When the community opened its doors to young people from Calais, immediately a great generosity on the part of the inhabitants of the region was manifested. Today, French classes are offered four days a week at the Taizé town hall and a dozen volunteers take turns to give classes. Christine, a teacher of French as a Foreign Language (FLE), writes: “My great astonishment and my great pleasure is also to see the motivation of the asylum seekers and their commitment to learning French, despite all their other concerns.” In addition to the three migrants who participate today in the courses, a dozen foreigners from different countries living in the region also benefit from the quality of these courses.

Exchanges

Migrants welcomed in Taizé were invited to lead a day of reflection on migration at Saint Joseph High School in Châteaubriant, Brittany. In November 2017, three of them went there and the high-school students were impressed by the story of these young people who crossed the Sahara, and the experience of hell in Libya and the Mediterranean. The migrants were likewise impressed by the quality of the listening and the seriousness of the students.

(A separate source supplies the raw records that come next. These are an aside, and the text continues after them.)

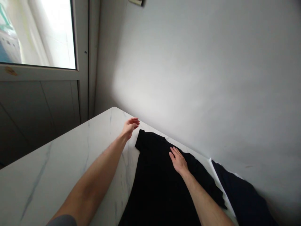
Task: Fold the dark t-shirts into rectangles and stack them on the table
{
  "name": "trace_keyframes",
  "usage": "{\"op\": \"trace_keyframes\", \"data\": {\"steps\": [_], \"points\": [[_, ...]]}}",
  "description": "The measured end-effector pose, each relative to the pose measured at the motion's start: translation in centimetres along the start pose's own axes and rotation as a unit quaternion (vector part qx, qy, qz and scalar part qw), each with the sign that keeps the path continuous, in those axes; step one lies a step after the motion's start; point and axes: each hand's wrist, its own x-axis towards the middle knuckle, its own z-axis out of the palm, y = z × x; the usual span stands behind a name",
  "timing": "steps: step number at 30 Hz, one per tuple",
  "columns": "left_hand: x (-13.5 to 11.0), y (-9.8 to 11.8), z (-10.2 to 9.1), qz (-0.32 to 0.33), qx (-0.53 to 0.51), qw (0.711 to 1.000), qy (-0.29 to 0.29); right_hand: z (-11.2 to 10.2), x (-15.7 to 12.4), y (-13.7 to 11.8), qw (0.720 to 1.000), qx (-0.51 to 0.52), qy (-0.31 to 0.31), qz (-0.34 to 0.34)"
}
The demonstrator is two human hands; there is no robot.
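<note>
A black garment [157, 185] lies spread flat on a white marbled table [61, 166], its top edge toward the wall. My right hand [178, 160] rests flat on the garment near its upper part, fingers stretched out and together. My left hand [130, 126] hovers just beyond the garment's top left corner, above the bare tabletop, fingers loosely curled and apart, holding nothing.
A second dark garment [242, 194] lies at the right against the grey wall [199, 78], past a white strip. A door with a frosted glass pane [39, 31] stands at the left beyond the table's rounded far corner.
</note>
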Motion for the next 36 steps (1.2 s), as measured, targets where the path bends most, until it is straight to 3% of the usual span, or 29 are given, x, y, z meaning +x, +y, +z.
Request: {"op": "trace_keyframes", "data": {"steps": [5, 10, 17, 22, 26, 30, 33, 36], "points": [[-0.5, -1.5, 0.3, 0.008, 0.185, 0.982, -0.026, 0.0, 0.0, 0.1, 1.000, -0.009, 0.006, -0.011], [-1.3, -2.4, 1.6, 0.027, 0.293, 0.955, -0.035, -0.3, -0.1, -0.2, 1.000, -0.019, 0.003, -0.009], [-0.9, -1.8, 2.2, 0.008, 0.317, 0.948, -0.037, -0.3, 0.2, -0.2, 1.000, -0.010, 0.000, 0.000], [-1.0, -1.4, 1.8, 0.002, 0.323, 0.946, -0.030, -2.8, 2.6, 0.2, 0.998, 0.045, -0.052, 0.013], [-1.0, -1.3, 1.9, 0.006, 0.332, 0.943, -0.027, -4.3, 5.0, -2.5, 0.999, 0.002, 0.003, -0.051], [-0.9, -1.4, 2.1, 0.033, 0.338, 0.939, -0.048, -2.4, 6.8, -7.0, 0.991, -0.006, -0.011, -0.134], [-0.8, -1.5, 1.9, 0.047, 0.332, 0.940, -0.056, -0.2, 7.4, -8.8, 0.992, -0.021, -0.035, -0.120], [-0.7, -1.7, 1.5, 0.061, 0.343, 0.937, -0.036, 1.0, 7.4, -9.0, 0.994, -0.044, -0.052, -0.091]]}}
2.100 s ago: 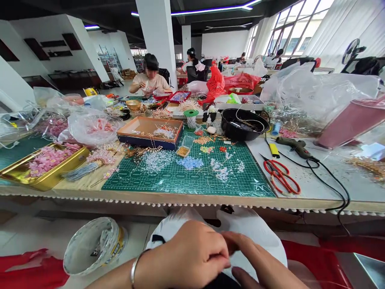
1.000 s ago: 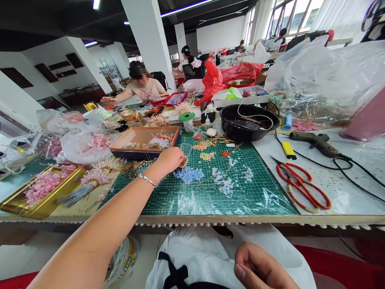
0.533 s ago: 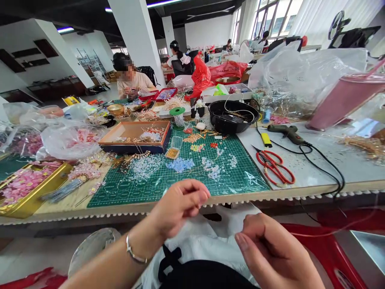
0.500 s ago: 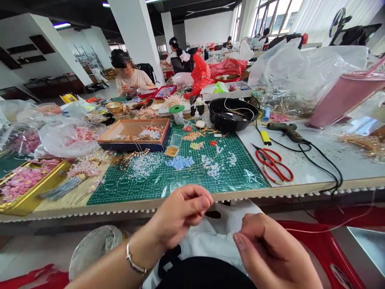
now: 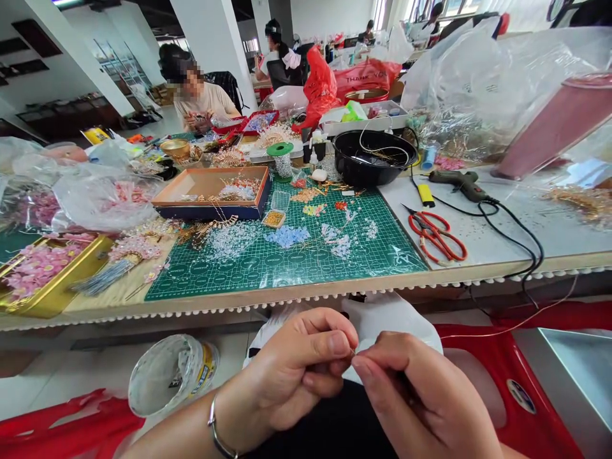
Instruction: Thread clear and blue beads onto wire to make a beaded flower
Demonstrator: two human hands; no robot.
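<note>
Lower centre of frame: I see the left hand (image 5: 306,370) and right hand (image 5: 421,401) meeting fingertip to fingertip over the lap. Both are pinched narrow on something too small for me to identify. A thin wire (image 5: 507,327) trails from beside the right hand toward the right edge. Mid-frame: green cutting mat (image 5: 287,271) strewn with beads (image 5: 287,236), with red scissors (image 5: 436,234) to its right.

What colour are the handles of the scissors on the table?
Red. The scissors lie right of the green cutting mat; the head view shows them best.
</note>
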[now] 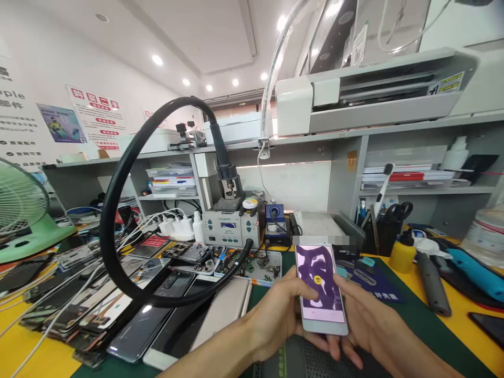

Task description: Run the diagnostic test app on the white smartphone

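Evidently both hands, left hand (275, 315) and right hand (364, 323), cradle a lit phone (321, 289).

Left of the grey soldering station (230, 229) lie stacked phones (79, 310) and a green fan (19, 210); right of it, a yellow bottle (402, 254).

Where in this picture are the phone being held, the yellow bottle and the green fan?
phone (319, 283), head view, middle of its lit screen.
yellow bottle (402, 257), head view, its yellow body below the black cap.
green fan (19, 202), head view, its wire grille.
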Demonstrator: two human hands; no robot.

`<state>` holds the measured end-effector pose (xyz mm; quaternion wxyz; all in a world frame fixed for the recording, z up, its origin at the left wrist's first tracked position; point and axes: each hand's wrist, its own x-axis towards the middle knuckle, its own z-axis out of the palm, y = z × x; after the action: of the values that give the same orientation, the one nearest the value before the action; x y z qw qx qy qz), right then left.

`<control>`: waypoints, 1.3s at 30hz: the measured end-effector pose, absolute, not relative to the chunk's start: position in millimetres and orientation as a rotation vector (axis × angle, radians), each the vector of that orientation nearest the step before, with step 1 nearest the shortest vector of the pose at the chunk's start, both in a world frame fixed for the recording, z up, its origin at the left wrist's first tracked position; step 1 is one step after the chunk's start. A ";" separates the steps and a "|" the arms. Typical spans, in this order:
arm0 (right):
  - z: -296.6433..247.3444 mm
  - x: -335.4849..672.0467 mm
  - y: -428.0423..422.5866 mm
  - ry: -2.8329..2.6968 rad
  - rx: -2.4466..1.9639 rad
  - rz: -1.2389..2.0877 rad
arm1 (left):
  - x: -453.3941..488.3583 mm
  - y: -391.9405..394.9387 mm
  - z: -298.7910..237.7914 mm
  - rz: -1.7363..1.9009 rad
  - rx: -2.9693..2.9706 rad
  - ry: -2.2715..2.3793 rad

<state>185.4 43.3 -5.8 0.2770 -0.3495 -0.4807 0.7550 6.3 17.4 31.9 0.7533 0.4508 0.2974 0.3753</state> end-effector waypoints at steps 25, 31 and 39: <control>36.5 190.3 14.3 -1.244 -0.724 1.834 | 1.7 21.3 29.5 0.757 0.737 0.523; 30.1 193.7 19.3 -1.208 -0.662 1.907 | 5.9 18.7 30.9 0.708 0.727 0.472; 28.4 189.1 19.6 -1.242 -0.841 1.807 | 10.3 20.1 21.0 0.716 0.643 0.498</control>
<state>189.1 19.6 28.4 0.3861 -0.3303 -0.4878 0.7098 10.3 20.1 21.0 0.8568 0.3060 0.2369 0.3409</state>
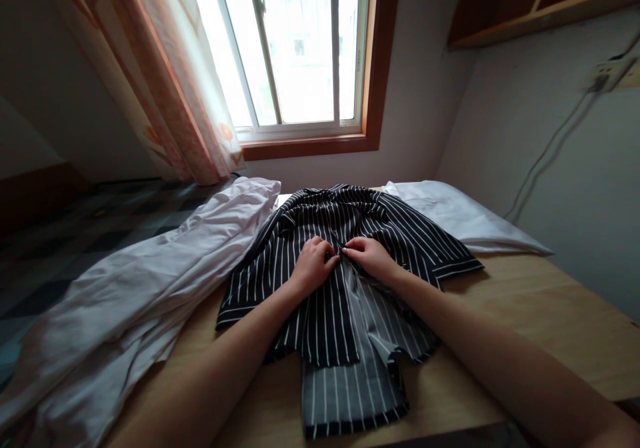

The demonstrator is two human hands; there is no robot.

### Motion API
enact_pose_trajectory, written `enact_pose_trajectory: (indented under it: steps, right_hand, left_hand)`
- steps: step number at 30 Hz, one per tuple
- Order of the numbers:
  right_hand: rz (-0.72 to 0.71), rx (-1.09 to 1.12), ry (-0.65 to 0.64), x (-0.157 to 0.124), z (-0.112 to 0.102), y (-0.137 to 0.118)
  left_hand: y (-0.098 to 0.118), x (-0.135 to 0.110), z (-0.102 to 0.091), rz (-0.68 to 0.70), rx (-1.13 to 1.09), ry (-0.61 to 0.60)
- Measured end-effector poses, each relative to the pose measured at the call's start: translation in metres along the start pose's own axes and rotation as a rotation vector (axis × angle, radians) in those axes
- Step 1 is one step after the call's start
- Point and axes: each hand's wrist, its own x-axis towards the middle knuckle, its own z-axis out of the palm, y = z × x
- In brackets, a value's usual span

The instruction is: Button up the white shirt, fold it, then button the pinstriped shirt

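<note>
A black shirt with white stripes lies spread on the wooden table, collar end toward the window. Its front hangs partly open below my hands, and the paler inside of the cloth shows there. My left hand pinches one front edge of the shirt near the middle. Close beside it, my right hand pinches the other front edge, thumb and finger together. The fingertips of both hands almost meet. Whether a button sits between them is too small to make out.
White cloth stretches along the left, over the table edge and a dark checked bed. More white cloth lies at the back right of the wooden table. A curtain hangs by the window; a cable runs down the right wall.
</note>
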Motion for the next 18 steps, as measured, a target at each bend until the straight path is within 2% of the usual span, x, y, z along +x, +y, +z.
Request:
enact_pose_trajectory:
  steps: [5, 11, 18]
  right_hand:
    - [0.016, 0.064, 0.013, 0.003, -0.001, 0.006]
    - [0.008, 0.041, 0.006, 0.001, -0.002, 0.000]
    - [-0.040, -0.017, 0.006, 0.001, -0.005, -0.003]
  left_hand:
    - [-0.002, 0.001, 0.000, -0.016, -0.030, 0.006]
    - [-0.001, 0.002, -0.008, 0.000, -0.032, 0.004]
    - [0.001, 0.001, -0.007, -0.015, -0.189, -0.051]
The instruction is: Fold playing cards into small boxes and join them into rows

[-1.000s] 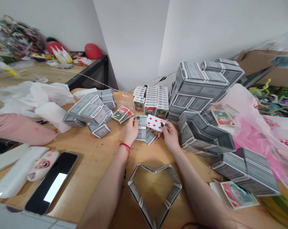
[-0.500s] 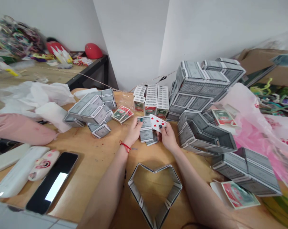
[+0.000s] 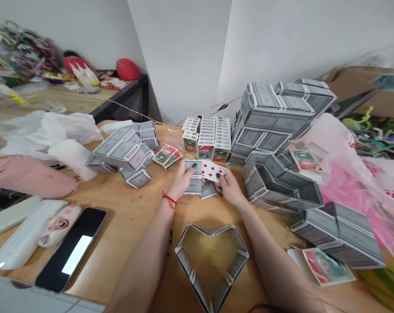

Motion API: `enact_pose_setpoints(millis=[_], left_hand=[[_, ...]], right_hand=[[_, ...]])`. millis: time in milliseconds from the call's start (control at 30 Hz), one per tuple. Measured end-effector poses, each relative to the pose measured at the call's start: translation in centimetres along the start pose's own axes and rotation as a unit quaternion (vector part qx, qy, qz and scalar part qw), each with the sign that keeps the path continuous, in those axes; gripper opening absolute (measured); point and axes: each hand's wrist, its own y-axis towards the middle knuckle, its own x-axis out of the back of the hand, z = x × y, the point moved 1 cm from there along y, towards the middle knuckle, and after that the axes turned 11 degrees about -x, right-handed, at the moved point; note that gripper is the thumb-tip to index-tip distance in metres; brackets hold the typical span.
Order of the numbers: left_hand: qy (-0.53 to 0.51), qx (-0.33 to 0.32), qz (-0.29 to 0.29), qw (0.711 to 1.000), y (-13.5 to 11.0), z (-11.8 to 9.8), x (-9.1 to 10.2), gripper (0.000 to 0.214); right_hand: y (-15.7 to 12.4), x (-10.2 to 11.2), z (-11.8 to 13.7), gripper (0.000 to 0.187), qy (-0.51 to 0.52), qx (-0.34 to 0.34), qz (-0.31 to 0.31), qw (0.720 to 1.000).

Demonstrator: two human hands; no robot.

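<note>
My left hand grips a piece made of joined grey-backed playing cards, thumb on top. Between the thumb and fingers of my right hand is a face-up diamond playing card, whose left end meets the piece. Below them a loose grey-backed card lies on the table. Nearer to me, between my forearms, stands a heart-shaped frame of folded cards. A red string bracelet circles my left wrist.
Card boxes stand in rows at the back. Folded-card blocks rise on the right and left. Two card packs lie left of my hands. A phone rests front left, an opened card box front right.
My left hand has shifted slightly left with the card piece. The diamond card has turned flatter and extends left to the piece, exposing more of the loose card below.
</note>
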Motion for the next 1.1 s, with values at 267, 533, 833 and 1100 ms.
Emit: enact_pose_setpoints(millis=[267,533,833,1100], left_hand=[[0.02,0.042,0.012,0.999,0.1,0.1,0.5,0.032],[0.006,0.064,0.029,0.997,0.0,0.0,0.8,0.031],[0.008,0.077,0.062,0.995,-0.1,0.1,0.5,0.037],[0.05,0.038,0.034,0.997,-0.3,0.4,-0.4,0.032]], right_hand=[[0.0,0.5,-0.2,0.028,0.023,-0.02,0.062,0.998],[-0.2,0.8,-0.1,0.027,0.029,-0.039,0.084,0.995],[-0.2,0.7,0.0,0.026,0.034,-0.042,0.084,0.995],[-0.2,0.6,-0.3,0.026,0.024,-0.046,0.086,0.995]])
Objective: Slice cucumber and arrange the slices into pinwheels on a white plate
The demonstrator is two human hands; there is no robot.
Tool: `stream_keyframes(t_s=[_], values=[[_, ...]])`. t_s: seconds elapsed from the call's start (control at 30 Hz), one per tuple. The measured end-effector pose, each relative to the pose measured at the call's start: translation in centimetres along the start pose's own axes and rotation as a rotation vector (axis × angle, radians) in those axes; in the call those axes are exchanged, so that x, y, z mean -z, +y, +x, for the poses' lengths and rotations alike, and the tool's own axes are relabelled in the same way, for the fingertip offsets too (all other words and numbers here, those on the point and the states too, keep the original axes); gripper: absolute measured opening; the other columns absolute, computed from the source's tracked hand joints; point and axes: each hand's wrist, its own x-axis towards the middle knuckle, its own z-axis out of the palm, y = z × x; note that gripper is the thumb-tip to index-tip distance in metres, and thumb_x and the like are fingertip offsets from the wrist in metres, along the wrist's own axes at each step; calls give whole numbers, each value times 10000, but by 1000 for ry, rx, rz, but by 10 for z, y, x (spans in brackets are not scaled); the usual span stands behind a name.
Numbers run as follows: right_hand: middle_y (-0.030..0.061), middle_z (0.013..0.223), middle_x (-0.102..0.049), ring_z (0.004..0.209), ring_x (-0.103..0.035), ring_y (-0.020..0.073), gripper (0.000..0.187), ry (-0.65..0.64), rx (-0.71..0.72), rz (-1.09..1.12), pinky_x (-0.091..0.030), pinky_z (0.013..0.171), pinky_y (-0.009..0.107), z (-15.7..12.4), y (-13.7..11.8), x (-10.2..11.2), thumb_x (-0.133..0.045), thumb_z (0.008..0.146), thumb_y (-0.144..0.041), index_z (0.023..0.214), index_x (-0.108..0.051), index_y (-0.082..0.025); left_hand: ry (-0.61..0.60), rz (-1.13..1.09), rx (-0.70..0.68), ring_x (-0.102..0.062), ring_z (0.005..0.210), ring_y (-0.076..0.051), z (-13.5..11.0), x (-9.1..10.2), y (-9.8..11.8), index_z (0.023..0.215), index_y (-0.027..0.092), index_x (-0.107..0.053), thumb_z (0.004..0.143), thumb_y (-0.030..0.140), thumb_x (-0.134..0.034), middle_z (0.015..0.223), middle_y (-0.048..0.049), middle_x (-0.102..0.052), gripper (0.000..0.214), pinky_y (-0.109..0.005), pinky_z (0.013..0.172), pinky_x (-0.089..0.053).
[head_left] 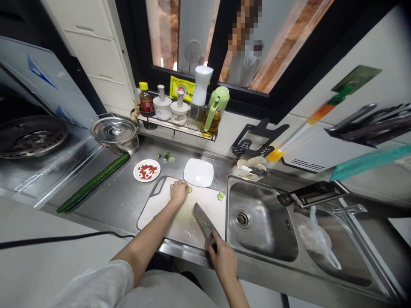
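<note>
My left hand (179,191) rests closed at the far side of the white cutting board (157,214). A cucumber slice (190,189) peeks out at its fingertips; the palm side is hidden. In my right hand (223,259) is the dark handle of a kitchen knife (205,220), its blade slanting over the board, apart from the slice. More cucumber slices (220,196) lie at the board's right edge. Behind the board sits a white square plate (198,172). To its left, cucumber end pieces (166,157) lie on the steel counter.
A round plate of chopped red bits (147,170) stands left of the board, near a whole cucumber (93,184) and a lidded steel pot (114,132). The sink (260,218) adjoins the board on the right. Condiment bottles line a wall rack (176,124).
</note>
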Motion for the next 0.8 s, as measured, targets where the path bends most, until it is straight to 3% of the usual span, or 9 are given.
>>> stream_keyframes(t_s=[0.13,0.27,0.43,0.6,0.8], values=[[88,1073,-708,980,-655,220,454,-19,-29,53,-450,801,277,0,-1,4,-364,937,-368,1310,-558,-198,4,-87,28,-544,1009,-235,-18,18,-17,1015,247,-671,849,380,-527,1044,-74,-626,257,-356,861,-385],[83,1098,-703,978,-660,224,466,-43,-69,68,-455,766,276,2,1,7,-363,930,-402,1304,-560,-206,-67,-63,7,-548,1039,-249,-64,34,-46,1132,269,-613,788,458,-592,1092,-68,-611,394,-356,880,-387],[84,1065,-713,965,-667,237,482,-52,-90,86,-459,716,284,5,-3,10,-351,919,-455,1286,-575,-237,-153,9,52,-524,1110,-276,-105,35,-65,1238,292,-527,689,416,-690,1162,-72,-582,586,-363,904,-377],[82,969,-730,938,-671,248,507,-47,-85,105,-451,689,286,6,-10,12,-328,913,-481,1288,-572,-242,-86,-101,74,-552,1076,-238,-103,27,-68,1203,250,-557,734,223,-604,1122,-77,-605,472,-325,904,-396],[87,948,-734,892,-681,251,498,-37,-101,122,-461,677,290,6,-11,13,-357,894,-486,1265,-592,-251,112,-282,117,-586,1003,-218,-85,31,-85,1165,208,-583,726,234,-629,1081,-76,-637,443,-314,886,-434]])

In Taizé, migrants sometimes participate in the workshops offered to the young pilgrims, where they can share their background and motivation.

At the European Parliament

In January 2018, a group of young migrants visited the European Parliament. During a meeting with the European Commissioner for Migration, with members from different parties and from different countries and with the Director General of the OFPRA (French Office for the Protection of Refugees and Stateless Persons), migrants were able to talk about their reception experience in Europe and their respective situations: statutory refugees, asylum seekers, “dublined” migrants, and unaccompanied minors whose age has not been recognized.

A Member of the European Parliament sent us images of this visit, filmed by Claudio CUTARELLI, concerning the Dublin Agreement:

To watch a longer clip of this meeting, click here [https://www.youtube.com/watch?v=IUuk9KR-x84&feature=youtu.be].

Volunteering

Migrants welcomed in Taizé have always been happy to lend a helping hand around them and to feel useful in fulfilling a service for others. They regain dignity when they can give something of themselves.

Edith, treasurer of the Cluny team of the Catholic relief agency, writes that “three young migrants are volunteers and they come to lend a hand for the our activities. They have participated in several things, such as helping to staff a stand and organizing the annual big meal, where they were congratulated by everyone for the quality of their commitment.”

Migrants also enjoy volunteering alongside the young pilgrims who visit the community. Gonçalo, a young Portuguese, recently wrote: “Working with three young migrants was a unique experience; they were well integrated into our team and we shared together about some aspects of our culture and theirs. They told us about their experience and their search for peace.”

Last summer, many young people responded to the call for solidarity with migrants and donated to Taizé. With Orsi, a volunteer, three young migrants went to Calais in November to give the local Catholic relief agency sleeping bags, shower gels, shampoo, toothpaste and toothbrushes. They were guests for two nights at the Maria Skobtsova House, where the doors are open to the most vulnerable exiles. Orsi writes: “Our three friends from Taizé had seen the same misery during their own journey through many countries, the desert, the Mediterranean, and they understood what the young people of Calais are going through.”